Input data |

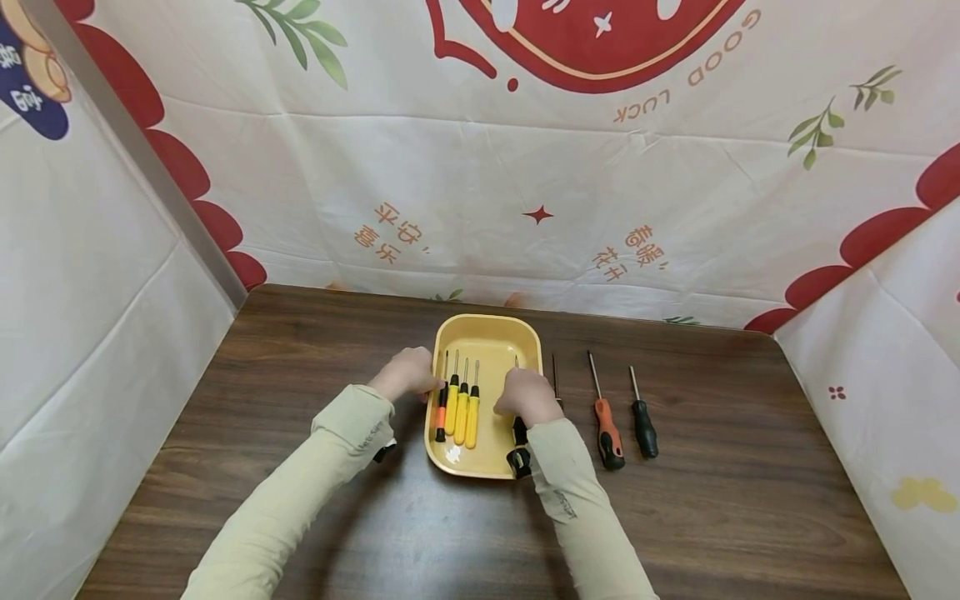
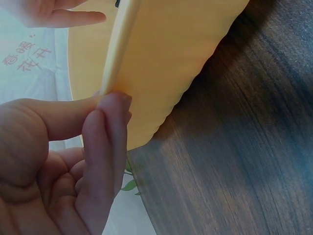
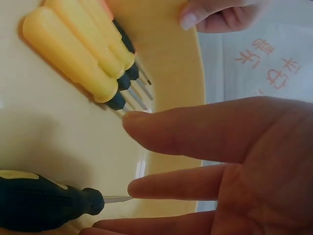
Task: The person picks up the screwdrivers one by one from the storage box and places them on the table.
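Note:
My left hand pinches the left rim of a yellow tray between thumb and fingers; the left wrist view shows this grip closely. Along the tray's left side lie three yellow-handled screwdrivers and a red-and-black screwdriver. My right hand is over the tray's right side, thumb and fingers extended and apart. Below it in the tray lies a thick black-and-yellow screwdriver. Its shaft reaches a fingertip in the right wrist view; I cannot tell whether they touch.
Right of the tray, a screwdriver shaft shows beside my right hand. Farther right lie a red-and-black screwdriver and a black screwdriver on the dark wooden table. A printed white cloth hangs behind.

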The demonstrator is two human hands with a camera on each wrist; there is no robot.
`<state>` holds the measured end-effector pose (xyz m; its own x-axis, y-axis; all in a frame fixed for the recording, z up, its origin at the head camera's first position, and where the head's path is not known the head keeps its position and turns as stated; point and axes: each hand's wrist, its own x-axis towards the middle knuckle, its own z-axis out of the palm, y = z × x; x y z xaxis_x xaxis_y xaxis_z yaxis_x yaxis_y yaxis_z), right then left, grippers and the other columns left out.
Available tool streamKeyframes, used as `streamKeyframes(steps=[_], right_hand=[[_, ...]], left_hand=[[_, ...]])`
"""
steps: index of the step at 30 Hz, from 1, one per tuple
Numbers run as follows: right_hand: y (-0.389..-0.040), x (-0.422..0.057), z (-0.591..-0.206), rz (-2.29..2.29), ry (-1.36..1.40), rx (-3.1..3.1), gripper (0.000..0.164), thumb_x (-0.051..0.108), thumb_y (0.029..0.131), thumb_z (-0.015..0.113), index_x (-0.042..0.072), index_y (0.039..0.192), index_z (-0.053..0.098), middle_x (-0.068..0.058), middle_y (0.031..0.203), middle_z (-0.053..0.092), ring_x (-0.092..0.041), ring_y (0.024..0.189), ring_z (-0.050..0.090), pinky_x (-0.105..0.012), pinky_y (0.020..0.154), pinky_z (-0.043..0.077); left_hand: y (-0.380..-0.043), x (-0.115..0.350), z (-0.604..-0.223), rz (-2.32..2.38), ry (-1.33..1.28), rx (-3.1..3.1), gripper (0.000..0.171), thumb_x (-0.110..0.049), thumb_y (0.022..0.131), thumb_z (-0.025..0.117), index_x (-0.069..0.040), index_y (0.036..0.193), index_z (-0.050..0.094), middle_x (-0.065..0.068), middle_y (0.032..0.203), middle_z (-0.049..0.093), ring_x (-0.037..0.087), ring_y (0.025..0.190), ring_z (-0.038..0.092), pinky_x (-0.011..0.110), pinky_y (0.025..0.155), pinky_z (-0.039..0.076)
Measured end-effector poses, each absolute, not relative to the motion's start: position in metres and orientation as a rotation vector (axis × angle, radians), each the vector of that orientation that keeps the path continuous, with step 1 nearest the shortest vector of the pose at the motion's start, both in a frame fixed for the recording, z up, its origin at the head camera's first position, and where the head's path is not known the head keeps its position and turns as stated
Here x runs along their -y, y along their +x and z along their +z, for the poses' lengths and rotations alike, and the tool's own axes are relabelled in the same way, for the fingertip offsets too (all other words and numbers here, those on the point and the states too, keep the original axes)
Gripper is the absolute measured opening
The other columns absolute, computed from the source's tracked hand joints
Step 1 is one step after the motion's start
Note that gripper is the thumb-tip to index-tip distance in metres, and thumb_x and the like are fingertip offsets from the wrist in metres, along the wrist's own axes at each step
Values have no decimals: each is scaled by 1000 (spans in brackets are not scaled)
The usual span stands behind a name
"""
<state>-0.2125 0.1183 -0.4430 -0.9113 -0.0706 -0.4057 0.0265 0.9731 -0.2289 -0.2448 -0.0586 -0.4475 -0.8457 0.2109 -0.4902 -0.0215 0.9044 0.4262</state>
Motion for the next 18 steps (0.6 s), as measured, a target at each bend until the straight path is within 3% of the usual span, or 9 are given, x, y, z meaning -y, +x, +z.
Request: streamKeyframes(steps=[9,18], right_hand=[[-218,-114,-451,-259,34,-2667,23,9,73,60,11,57,43,-6,64,47,-18,56,42,-27,47,35],[-220,-111,-452,-232,26,-2638,17,7,76,61,8,62,50,-8,67,48,-18,56,41,-27,46,34]], left_hand=[[-246,58,-448,560,141,-2518,21,-24,86,63,-5,77,60,8,64,64,12,51,54,22,48,37],[-245,58,-449,580,123,-2518,20,-23,85,63,-5,78,59,7,64,64,18,62,63,21,48,38]])
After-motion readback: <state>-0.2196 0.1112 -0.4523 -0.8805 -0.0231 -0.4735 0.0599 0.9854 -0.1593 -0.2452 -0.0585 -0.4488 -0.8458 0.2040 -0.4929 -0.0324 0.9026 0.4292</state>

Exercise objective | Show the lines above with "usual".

Solution for this task |
The usual span stands behind a name
Motion for the next 18 steps (0.6 s), as measured, a target at each bend until the straight path is within 3% of the usual span, or 9 are given, x, y, z meaning -y, +x, +z.

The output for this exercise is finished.